NJBIA Health Benefits Survey
The New Jersey Business & Industry Association’s 2016 Health Benefits Survey shows that members are overwhelmingly continuing to offer healthcare coverage to their employees. However, in order to continue to offer benefits members are shifting more costs on to employees. And they are continuing to take lower profits so that they might offer good benefits.
Eight-five percent of those surveyed indicated they offer employee health benefits while 83 percent offer coverage to attract and retain employees. To do so, 33 percent said they took a lower profit or suffered a loss; 29 percent froze or limited wage increases; and 15 percent postponed or reduced business investments. These actions mirror the results of our last survey in 2014.

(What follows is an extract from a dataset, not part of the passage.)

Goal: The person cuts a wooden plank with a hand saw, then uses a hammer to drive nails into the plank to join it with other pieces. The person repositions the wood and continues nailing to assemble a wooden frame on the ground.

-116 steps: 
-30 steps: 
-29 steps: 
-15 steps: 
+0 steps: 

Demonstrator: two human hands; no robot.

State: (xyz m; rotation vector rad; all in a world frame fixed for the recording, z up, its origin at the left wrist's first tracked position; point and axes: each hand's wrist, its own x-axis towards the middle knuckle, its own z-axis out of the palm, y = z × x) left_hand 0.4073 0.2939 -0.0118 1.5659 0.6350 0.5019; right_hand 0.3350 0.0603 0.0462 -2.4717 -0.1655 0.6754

“The results of our survey present vivid evidence of how important it is to businesses to offer employees health benefits,” said NJBIA President and CEO Michele Siekerka. “While costs are still a significant issue for our members, they are taking the steps they have to take to aggressively recruit and retain their employees.”
The high cost of health benefits disproportionately impacts small business. While overall 85 percent of members offer health benefits, only 76 percent of members with 1-24 employees did so. Further, while overall premiums increased by 10.5 percent, costs for this 1-24 cohort went up by 12.3 percent. Forty-three percent increased deductibles, copayments or coinsurance as a core strategy to reduce or manage costs (in 2014, 53 percent made that choice); 41 percent introduced high deductible health plans (25 percent in 2014), 28 percent increased the employees’ share of premium contributions (about the same percentage as 2014).
Overall, the number of companies offering high deductible health plans has risen dramatically. Thirty-four percent say they have taken this step compared to only 24 percent two years ago.
Employees are also paying a much greater percentage of health insurance premiums. In 2014, employers were paying 79 percent of the cost of benefits and 50 percent for dependent coverage. In 2016, those percentages have dropped to 74 percent and 48 percent respectively.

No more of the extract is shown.